Quelque 263 personnes, dont 92 mineurs, ont été interpellées depuis le 28 juin dans le cadre des enquêtes sur des départs d'incendies, a annoncé le gouvernement mercredi. Cette date marque le « début de la saison » des feux de végétation en France. Les deux tiers de ces interpellations concernent des incendies volontaires, donc criminels, tandis qu'un tiers est lié à des départs de feu non volontaires, a précisé une source au sein de l'exécutif.
Des peines sévères pour les incendiaires
Les incendies volontaires sont passibles de quinze ans de prison. Les forces de sécurité sont pleinement mobilisées pour identifier les auteurs, a assuré le Premier ministre Sébastien Lecornu. « Ils seront retrouvés, interpellés et répondront de leurs actes devant la justice », a-t-il déclaré lundi. Lecornu avait alors avancé le chiffre de 162 interpellations entre le 6 et le 27 juillet.
Un bilan alarmant : 116 085 hectares brûlés
Au 27 juillet, le Premier ministre a également dressé un bilan provisoire : 116 085 hectares brûlés et 13 566 départs de feu depuis le début de l'année. « Nous avons déjà dépassé l'année record de 2022 (72 000 hectares brûlés) », a-t-il expliqué. La seule cause naturelle en métropole, la foudre, n'explique qu'un feu sur dix, a rappelé Alain Manavon de l'Office national des forêts. « 30 à 40 % des feux d'origine humaine sont intentionnels », a-t-il ajouté.

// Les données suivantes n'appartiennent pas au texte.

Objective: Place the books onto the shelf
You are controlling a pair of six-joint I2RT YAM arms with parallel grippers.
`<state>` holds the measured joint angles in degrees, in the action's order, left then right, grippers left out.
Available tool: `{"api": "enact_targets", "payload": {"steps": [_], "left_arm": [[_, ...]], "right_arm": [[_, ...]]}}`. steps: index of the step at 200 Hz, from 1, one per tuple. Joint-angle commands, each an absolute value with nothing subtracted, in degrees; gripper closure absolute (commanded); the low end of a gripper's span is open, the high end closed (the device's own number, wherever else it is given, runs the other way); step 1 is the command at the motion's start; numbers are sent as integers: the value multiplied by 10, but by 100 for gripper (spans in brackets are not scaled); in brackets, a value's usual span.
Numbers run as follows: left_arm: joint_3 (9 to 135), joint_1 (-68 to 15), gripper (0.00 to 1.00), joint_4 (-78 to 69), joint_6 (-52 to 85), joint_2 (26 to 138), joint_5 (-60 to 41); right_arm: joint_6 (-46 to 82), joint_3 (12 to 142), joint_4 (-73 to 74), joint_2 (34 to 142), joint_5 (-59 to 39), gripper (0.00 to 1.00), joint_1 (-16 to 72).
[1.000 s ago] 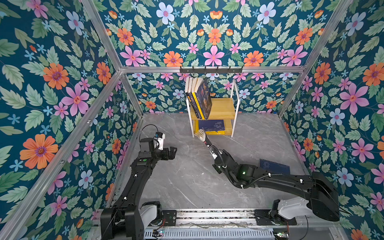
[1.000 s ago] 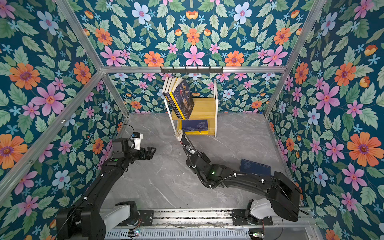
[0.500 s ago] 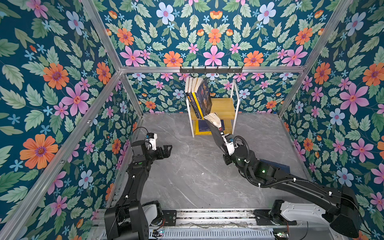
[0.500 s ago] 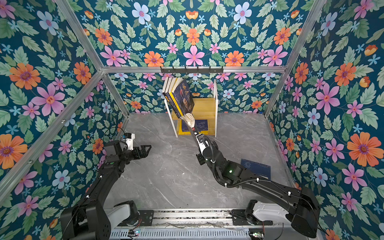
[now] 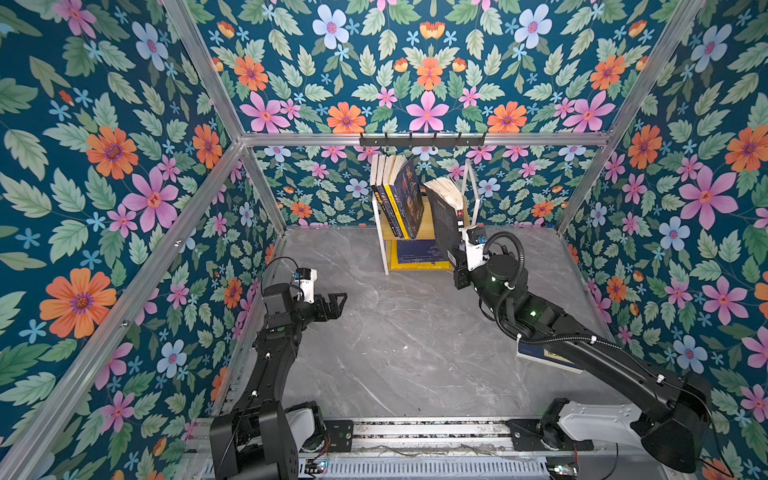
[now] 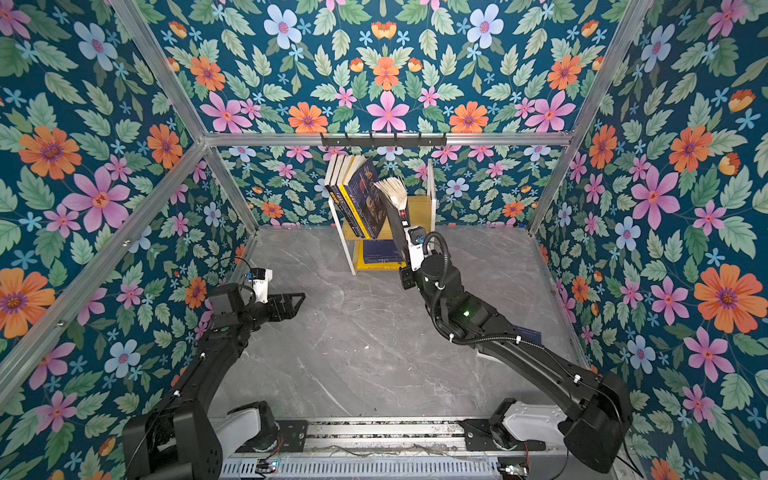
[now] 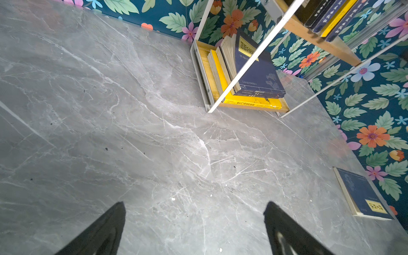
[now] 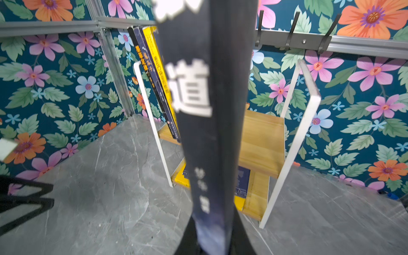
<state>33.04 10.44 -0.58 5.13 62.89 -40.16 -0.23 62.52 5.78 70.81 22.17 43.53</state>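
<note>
held book: dark paperback [image 5: 442, 224] is hanging upright before shelf [image 8: 262, 143] upper board, pages fanning.
right jaws: clamping its lower spine.
left jaws: gaping, empty.
handling: light, floppy; spine looks the stiffest hold.

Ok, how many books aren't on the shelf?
2: a dark book held in the right gripper by the shelf; a navy book flat on the table, partly under the right arm. None seem hidden.
</note>
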Motion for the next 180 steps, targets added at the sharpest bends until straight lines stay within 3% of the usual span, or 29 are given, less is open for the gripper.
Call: {"api": "enact_targets", "payload": {"steps": [1,99,150,180], "left_arm": [[328,104,0,-20,45,625,-413],[336,93,0,-11,44,625,-413],[336,92,0,-12,50,629,-416],[332,90,0,-16,52,630,-414]], "right_arm": [[-9,651,147,734,223,100,416],[5,860,239,1002,244,100,354],[27,879,233,1052,262,100,347],[56,869,231,1061,225,100,346]]}}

Une mobilisation renforcée des forces de l'ordre
Face à cette recrudescence, les enquêtes se multiplient. Les interpellations, qui concernent aussi bien des majeurs que des mineurs, visent à dissuader les pyromanes. « L'ordre de grandeur est constant », a souligné la source gouvernementale, rappelant que la lutte contre les incendies criminels reste une priorité. Les autorités appellent à la vigilance et rappellent que tout départ de feu suspect doit être signalé.